### [Work request]
Would you return, word for word, the lines of the data below from the line with "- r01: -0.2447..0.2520" through the line with "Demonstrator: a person", and no others?

### [Dataset extract]

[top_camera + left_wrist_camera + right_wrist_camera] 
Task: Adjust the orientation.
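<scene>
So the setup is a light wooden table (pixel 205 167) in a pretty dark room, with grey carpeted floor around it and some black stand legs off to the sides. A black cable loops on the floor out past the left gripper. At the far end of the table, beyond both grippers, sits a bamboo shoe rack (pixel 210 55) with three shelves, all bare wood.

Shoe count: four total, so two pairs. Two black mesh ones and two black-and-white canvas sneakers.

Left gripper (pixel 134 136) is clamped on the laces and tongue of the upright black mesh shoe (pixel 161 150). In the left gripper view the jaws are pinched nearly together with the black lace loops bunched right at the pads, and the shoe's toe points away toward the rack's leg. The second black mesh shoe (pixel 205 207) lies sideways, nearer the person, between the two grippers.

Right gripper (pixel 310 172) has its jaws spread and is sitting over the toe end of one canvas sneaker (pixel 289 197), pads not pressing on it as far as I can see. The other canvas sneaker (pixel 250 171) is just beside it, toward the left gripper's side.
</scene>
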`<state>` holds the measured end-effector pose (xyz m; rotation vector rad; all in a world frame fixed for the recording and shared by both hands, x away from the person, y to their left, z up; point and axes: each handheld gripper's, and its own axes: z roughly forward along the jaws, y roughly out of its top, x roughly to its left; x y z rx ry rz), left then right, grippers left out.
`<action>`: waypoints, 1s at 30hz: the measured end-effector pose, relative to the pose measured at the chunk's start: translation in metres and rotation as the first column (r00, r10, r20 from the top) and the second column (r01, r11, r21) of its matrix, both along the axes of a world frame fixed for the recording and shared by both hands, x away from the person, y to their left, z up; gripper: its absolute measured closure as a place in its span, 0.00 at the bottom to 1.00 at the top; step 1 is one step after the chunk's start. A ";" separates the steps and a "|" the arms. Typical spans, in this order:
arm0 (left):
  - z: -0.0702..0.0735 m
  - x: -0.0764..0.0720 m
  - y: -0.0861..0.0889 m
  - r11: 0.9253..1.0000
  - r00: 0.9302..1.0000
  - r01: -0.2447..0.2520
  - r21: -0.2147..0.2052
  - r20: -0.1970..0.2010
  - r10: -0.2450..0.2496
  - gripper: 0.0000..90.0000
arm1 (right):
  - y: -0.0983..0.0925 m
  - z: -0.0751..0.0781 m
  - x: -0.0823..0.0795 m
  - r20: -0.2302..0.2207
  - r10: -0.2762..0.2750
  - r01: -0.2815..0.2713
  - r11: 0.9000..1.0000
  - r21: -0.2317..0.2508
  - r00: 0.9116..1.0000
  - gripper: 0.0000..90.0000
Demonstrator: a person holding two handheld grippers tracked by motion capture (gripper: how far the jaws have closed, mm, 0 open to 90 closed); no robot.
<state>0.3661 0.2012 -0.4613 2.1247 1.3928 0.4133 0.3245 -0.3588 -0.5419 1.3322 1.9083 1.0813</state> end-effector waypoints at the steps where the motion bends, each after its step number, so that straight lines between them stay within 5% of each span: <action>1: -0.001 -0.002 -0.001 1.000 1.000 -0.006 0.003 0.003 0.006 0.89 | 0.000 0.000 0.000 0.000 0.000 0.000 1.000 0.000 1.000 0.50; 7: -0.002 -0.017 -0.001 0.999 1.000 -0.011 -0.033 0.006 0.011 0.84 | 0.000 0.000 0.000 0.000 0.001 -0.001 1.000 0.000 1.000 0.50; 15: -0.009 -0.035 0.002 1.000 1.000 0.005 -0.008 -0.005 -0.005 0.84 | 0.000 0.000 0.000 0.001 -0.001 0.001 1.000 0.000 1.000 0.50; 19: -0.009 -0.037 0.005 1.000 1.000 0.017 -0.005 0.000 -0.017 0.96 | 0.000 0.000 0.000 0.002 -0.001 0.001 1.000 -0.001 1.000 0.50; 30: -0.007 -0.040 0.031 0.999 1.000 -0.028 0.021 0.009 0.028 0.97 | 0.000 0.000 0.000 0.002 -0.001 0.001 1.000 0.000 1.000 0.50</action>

### [Task answer]
  - r01: -0.2447..0.2520
  - r21: -0.2147..0.2052
  - r20: -0.1970..0.2010
  - r10: -0.2450..0.2496
  - gripper: 0.0000..90.0000
arm1 (right):
  - y: -0.0983..0.0925 m
  - z: -0.0751..0.0781 m
  - x: -0.0823..0.0795 m
  - r20: -0.2302..0.2207
  - r10: -0.2762..0.2750
  - r01: -0.2815..0.2713
  - r11: 0.9000..1.0000
  - r21: -0.2317..0.2508
  - r00: 0.9116..1.0000
  - gripper: 0.0000..90.0000
Demonstrator: a person holding two handheld grippers tracked by motion capture (gripper: how far the jaws have closed, mm, 0 open to 90 closed); no robot.

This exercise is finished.